I am not denying that the more complex an animal is, the more agency it appears to possess. On the other hand, the more we know about an agent, the less agency it appears to possess. What ancients thought of as agent-driven behavior, we see as natural phenomena not associated with free will or decision making. We still tend to anthropomorphize natural phenomena a lot (e.g. evolution, fortune), often implicitly assigning agency to them without realizing or admitting it. Teleology can at times be a useful model, of course, even in physics, but especially in programming.
It is also ought to be obvious, but isn’t, that there is a big disconnect between “I decide” and “I am an algorithm”. You can often read here and even in MIRI papers that agents can act contrary to their programming (that’s where counterfactuals show up). A quote from Abram Demski:
Your prediction, as far as I can tell, has been falsified.
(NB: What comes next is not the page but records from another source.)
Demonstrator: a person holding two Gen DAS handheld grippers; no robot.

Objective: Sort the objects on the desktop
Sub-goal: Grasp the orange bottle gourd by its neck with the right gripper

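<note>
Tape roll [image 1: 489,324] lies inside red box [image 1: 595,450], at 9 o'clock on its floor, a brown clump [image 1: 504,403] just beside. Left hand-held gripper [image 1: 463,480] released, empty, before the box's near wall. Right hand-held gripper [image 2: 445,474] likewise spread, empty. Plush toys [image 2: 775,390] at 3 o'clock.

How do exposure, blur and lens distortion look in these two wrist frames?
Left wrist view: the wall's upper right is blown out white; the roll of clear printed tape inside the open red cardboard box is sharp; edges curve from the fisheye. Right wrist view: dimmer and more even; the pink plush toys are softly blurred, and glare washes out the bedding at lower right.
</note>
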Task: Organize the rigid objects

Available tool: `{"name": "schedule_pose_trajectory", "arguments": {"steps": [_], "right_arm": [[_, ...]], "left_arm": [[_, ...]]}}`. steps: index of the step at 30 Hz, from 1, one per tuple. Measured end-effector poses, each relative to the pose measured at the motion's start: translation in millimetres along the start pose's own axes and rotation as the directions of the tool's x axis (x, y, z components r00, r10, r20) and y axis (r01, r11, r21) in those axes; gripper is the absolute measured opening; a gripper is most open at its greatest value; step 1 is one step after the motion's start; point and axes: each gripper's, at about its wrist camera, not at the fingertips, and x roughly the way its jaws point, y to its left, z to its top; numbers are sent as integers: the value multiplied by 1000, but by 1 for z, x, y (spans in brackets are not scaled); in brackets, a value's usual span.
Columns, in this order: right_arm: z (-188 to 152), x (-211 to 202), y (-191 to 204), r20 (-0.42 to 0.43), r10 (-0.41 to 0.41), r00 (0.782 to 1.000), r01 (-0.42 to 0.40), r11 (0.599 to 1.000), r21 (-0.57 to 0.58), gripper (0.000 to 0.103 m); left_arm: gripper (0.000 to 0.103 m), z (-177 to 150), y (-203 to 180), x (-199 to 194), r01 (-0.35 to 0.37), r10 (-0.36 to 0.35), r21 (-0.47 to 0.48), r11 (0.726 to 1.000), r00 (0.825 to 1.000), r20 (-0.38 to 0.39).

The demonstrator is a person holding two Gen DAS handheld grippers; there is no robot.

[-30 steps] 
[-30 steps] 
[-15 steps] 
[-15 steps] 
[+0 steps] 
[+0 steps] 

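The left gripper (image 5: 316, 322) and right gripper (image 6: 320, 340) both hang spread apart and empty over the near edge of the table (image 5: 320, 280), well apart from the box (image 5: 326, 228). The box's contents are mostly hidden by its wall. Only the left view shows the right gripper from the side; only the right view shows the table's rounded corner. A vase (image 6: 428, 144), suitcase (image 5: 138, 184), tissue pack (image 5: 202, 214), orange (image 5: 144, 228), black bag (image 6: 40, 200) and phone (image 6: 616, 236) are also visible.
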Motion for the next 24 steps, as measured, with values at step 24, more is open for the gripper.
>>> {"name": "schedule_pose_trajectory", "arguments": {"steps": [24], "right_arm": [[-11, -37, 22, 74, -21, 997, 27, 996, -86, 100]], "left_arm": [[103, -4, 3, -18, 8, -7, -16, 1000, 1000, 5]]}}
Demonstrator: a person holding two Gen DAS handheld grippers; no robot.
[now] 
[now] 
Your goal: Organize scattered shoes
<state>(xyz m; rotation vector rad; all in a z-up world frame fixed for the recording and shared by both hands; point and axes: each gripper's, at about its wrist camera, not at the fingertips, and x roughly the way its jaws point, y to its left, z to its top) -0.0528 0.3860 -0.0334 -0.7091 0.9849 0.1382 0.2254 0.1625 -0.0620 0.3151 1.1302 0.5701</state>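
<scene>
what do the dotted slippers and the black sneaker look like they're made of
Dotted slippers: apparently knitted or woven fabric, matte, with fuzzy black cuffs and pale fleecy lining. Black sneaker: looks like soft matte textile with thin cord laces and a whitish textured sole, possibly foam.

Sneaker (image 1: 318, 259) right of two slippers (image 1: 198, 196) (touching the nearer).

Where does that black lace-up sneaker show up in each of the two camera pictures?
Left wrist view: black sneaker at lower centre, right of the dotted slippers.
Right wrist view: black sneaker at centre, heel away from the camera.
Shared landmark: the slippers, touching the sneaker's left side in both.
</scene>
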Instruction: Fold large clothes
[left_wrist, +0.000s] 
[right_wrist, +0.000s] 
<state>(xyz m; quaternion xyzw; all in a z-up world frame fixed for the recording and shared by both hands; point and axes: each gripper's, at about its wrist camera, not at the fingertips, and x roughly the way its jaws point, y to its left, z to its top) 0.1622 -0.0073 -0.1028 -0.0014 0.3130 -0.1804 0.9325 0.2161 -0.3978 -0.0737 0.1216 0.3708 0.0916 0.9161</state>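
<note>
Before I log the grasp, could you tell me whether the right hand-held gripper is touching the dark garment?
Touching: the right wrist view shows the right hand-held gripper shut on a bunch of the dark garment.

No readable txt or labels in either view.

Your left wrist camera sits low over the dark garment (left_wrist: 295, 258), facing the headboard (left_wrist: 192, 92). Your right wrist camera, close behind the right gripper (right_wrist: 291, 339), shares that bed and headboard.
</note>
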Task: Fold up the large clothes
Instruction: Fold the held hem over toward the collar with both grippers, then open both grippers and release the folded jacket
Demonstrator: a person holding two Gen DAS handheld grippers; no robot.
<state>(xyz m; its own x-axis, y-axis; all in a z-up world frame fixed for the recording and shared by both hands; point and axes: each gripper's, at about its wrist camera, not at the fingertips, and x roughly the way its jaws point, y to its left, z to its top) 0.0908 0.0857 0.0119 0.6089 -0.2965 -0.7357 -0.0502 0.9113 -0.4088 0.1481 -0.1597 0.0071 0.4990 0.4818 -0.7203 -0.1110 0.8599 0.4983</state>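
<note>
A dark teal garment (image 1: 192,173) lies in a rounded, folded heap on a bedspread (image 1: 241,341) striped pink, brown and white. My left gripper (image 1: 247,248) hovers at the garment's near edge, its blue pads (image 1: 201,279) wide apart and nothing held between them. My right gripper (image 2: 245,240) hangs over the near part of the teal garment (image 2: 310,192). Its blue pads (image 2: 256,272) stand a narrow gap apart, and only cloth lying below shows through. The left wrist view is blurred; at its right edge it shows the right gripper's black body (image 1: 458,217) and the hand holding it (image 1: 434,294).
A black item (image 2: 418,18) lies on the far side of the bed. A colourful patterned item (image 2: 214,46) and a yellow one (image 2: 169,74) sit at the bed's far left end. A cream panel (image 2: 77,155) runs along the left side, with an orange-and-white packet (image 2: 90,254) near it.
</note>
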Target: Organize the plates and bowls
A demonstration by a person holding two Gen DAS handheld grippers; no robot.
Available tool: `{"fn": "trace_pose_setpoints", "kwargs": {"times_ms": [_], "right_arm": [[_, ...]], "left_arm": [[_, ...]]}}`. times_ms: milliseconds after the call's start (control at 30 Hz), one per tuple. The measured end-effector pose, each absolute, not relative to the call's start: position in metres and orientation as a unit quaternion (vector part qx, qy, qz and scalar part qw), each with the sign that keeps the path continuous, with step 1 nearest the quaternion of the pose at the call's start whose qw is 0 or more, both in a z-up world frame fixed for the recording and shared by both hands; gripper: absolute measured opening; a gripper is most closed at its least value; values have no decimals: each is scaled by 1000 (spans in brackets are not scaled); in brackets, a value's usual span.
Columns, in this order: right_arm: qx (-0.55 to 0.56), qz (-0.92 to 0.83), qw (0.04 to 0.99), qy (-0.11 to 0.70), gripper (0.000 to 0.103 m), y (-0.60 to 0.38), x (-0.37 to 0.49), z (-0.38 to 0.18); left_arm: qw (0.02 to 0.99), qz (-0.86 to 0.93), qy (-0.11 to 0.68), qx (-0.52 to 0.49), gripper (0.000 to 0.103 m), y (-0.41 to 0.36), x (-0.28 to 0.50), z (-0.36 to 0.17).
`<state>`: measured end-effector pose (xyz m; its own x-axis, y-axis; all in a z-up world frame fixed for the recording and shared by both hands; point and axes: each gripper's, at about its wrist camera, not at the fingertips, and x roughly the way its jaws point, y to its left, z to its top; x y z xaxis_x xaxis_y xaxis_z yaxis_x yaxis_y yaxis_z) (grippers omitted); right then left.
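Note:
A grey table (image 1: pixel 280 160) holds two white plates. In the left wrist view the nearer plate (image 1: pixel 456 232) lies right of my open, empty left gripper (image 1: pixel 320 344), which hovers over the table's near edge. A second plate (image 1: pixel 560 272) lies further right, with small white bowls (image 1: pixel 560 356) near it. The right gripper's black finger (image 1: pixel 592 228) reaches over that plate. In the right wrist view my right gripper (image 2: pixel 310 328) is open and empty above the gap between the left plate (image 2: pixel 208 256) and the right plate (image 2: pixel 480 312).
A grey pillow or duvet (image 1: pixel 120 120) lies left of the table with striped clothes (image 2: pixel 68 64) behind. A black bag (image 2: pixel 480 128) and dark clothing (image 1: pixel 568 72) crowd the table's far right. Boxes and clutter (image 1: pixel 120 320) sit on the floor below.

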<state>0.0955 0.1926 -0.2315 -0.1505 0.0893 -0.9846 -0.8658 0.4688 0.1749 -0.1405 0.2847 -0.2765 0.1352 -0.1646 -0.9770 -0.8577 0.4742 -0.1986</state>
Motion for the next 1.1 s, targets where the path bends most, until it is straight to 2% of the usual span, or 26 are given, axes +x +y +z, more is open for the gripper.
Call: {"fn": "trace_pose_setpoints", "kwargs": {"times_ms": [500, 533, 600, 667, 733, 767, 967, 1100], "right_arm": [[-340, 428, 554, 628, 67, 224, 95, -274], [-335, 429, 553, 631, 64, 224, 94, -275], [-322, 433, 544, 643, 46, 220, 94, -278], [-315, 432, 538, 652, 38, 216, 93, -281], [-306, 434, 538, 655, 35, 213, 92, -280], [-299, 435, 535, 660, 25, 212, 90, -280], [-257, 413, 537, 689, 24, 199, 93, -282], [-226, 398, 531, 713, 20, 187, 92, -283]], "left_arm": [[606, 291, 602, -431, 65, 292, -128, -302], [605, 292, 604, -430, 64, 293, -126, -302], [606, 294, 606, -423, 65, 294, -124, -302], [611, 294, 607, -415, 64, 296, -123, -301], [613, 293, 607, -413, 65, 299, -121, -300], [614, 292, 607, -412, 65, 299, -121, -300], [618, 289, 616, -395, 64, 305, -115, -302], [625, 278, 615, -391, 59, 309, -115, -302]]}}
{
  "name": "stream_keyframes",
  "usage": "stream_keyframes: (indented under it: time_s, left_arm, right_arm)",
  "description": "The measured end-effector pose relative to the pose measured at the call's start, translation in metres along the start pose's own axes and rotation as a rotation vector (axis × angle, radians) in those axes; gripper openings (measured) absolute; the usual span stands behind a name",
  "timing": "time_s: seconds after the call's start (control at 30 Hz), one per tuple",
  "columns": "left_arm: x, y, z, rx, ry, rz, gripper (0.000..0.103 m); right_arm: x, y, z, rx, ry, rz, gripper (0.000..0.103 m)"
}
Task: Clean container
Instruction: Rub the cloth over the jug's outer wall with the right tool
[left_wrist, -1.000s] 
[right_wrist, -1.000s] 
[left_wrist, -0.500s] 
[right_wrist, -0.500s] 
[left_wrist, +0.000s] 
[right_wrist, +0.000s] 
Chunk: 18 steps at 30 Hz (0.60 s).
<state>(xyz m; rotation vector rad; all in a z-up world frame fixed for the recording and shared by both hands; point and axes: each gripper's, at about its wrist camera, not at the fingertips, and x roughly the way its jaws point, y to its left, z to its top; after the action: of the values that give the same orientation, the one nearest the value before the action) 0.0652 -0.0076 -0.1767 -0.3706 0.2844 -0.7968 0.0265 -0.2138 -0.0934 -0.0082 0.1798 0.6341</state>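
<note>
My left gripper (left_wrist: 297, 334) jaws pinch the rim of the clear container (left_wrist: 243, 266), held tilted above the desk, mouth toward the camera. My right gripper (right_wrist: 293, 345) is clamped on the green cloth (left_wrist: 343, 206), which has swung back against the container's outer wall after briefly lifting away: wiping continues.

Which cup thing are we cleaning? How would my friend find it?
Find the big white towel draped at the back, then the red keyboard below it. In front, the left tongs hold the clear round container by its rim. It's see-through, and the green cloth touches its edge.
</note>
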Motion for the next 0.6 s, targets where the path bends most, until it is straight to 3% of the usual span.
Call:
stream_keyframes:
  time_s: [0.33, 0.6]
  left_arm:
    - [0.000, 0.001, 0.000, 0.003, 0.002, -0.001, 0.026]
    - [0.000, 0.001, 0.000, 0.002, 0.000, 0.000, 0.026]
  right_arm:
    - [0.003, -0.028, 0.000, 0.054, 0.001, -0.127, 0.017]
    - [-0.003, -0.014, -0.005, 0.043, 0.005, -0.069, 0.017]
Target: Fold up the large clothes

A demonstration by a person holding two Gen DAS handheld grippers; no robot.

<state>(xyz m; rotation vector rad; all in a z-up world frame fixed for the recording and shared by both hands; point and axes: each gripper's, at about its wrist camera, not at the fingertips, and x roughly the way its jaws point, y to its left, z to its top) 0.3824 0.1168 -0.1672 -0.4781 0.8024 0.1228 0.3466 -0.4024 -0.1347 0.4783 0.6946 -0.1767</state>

An agent magically steps away from its own programming by thinking about counterfactuals.
It’s been programmed to think about counterfactuals.
Either you are right that “you know that you take the $10”, or you are mistaken about this knowledge, not both, unless you subscribe to the model of changing a programming certainty.
1. Are you saying that the idea of a counterfactual inherently requires Transcending Programming, or that thinking about personal counterfactuals requires ignoring the fact that you are programmed?
2. Counterfactuals aren’t real. They do not correspond to logical possibilities. That is what the word means—they are “counter” to “fact”. But in the absence of perfect self-knowledge, and even in the knowledge that one is fully deterministic, you can still not know what you are going to do. So you’re not required to think about something that you know would require Transcending Programming, even if it is objectively the case that you would have to Transcend Programming to do that in reality.
I posted about it before here. Logical Counterfactuals are low-res. I think you are saying the same thing here. And yes, analyzing one’s own decision-making algorithms and adjusting them can be very useful. However, Abtam’s statement, as I understand it, does not have the explicit qualifier of incomplete knowledge of self. Quite the opposite, it says “Suppose you know that you take the $10”, not “You start with a first approximation that you take $10 and then explore further”.
You’re right—I didn’t see my confusion before, but Demski’s views don’t actually make much sense to me. The agent knows for certain that it will take $X? How can it know that without simulating its decision process? But if “simulate what my decision process is, then use that as the basis for counterfactuals” is part of the decision process, you’d get infinite regress. (Possible connection to fixed points?)
I don’t think Demski is saying that the agent would magically jump from taking $X to taking $Y. I think he’s saying that agents which fully understand their own behavior would be trapped by this knowledge because they can no longer form “reasonable” counterfactuals. I don’t think he’d claim that Agenthood can override fundamental physics, and I don’t see how you’re arguing that his beliefs, unbeknownst to him, are based on the assumption that Agenthood can override fundamental physics.